In 2018 our theme is “The Life.” Today we explore that theme with….

The Life of a Folk Singer


Rev. Ben Brown is the Minister of Youth at First Baptist Church in Waynesboro, Va. Ben is a native of Virginia and has degrees from Virginia Commonwealth University and BTSR. He is married to Courtney, and they enjoy running, hiking, laughing, and spending time with family and friends. Ben is obsessed with VCU basketball and dreams of their return run to the Final Four.

In a seminary New Testament class we learned about the ‘loyal companion’ in Philippians.

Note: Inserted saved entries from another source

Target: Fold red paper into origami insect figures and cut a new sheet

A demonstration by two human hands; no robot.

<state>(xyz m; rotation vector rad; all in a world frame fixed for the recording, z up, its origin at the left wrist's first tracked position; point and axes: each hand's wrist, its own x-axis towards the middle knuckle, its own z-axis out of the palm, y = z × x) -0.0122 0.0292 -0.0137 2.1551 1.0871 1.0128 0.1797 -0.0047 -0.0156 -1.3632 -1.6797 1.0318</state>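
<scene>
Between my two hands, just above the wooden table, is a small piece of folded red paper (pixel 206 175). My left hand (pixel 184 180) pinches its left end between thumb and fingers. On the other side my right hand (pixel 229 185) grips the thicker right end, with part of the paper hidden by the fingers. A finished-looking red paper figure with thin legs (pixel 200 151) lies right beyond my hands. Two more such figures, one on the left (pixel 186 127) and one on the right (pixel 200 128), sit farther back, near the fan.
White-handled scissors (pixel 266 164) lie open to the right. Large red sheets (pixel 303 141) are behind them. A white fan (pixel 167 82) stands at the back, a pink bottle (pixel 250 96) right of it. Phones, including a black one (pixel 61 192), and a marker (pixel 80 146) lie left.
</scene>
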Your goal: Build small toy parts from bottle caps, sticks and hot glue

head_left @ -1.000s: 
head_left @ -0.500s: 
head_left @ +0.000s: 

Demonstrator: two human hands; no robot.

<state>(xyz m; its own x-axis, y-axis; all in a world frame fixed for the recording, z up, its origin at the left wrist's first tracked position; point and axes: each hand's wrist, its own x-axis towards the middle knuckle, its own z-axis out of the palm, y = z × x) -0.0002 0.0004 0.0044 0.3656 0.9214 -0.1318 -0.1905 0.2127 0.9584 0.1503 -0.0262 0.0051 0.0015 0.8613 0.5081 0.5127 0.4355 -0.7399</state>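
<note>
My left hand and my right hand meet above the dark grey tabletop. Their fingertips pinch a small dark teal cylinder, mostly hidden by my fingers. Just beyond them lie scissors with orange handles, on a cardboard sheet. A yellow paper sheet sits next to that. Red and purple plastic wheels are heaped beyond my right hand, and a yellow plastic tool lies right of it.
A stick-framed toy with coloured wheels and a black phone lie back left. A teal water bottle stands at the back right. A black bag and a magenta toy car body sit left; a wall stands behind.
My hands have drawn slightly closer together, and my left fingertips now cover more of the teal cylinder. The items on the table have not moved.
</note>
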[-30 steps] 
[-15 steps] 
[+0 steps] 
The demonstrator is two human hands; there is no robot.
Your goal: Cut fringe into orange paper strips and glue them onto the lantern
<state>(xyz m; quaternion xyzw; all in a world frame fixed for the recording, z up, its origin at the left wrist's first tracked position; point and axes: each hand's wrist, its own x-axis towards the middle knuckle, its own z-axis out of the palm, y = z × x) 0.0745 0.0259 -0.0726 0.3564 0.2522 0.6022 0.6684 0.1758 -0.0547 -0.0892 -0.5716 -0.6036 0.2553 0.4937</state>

Yes, and I ask you also, my “loyal companion,” help these women, for they have struggled beside me in the work of the gospel, together with Clement and the rest of my co-workers, whose names are written in the book of life. Philippians 4:3

The translations vary for this strange title, and the Greek suggests something like- a ‘local yokefellow.’ This is someone who lives in the present context and is invested or related to the specific group. The local yokefellow is likely a church member who knows Euodia and Syntyche.
This is when the idea hit.
Folk music was very much a part of my music zeitgeist at the time. Fleet Foxes, Mumford & Sons, and Bon Iver all had new albums that had dropped within the past year. Indie folk was in. I had played in a folk band in college, and I had been craving a new expression of creativity. The idea was to be a masked vigilante, folk singer named, “The Local Yokefellow.” Think Zorro with an acoustic guitar performing at local coffeeshops and open mic nights.
The attraction is that the folk singer gets to tell the truth about society. The Local Yokefellow could be my avenue to vent and share honest truth about life and spirituality. I could gripe about the church and relish in the simple joys of ministry through the medium of music in simply strummed chords. The best part was, it would all be anonymous. My name isn’t attached to it, and no one would ever know. I could have a place to channel frustration and grief.
However, as I continued to research the ‘local yokefellow’ in Philippians I found a different truth than a fearless, folk-superhero. Paul calls for the ‘loyal companion’ to help these women of the church in Philippi. How much help is a nameless singer? How honest or just could this be if I was unwilling to attach my name to it?
This ‘loyal companion’ is supposed to rejoice in the Lord, and let his or her gentleness be known. Instead of writing songs of angst and frustration, the Local Yokefellow should think of things that are honorable, just, pure, pleasing, and commendable.
We’re each called to be a Local Yokefellow. I don’t mean the folk singer or anonymous minstrel. Instead, we’re each called to be supportive to the others in our context. The folk singer can tell the truth, and we can use this skill to build up others or gripe about present circumstances. It doesn’t take much courage to be the anonymous truth-teller. It’s not easy to be the Local Yokefellow, but it is the call of the church to live authentically with one another.
I think about this image when I have a tough day in the church. Would I trade it all to be a folk singer? There are days when it seems glamorous. If I were a folk singer, I would want to write a song like “Murder in the City” by the Avett Brothers.

If I get murdered in the city

Go read the letter in my desk

Don’t bother with all my belongings

Pay attention to the list

Make sure my sister knows I love her

Make sure my mother knows the same

Always remember there was nothing worth sharing

Like the love that let us share our name

The Local Yokefellow gets to be family and share a name with many of God’s children. A good folk singer is honest and tells the truth, and part of telling the truth is being willing and brave enough to show your face.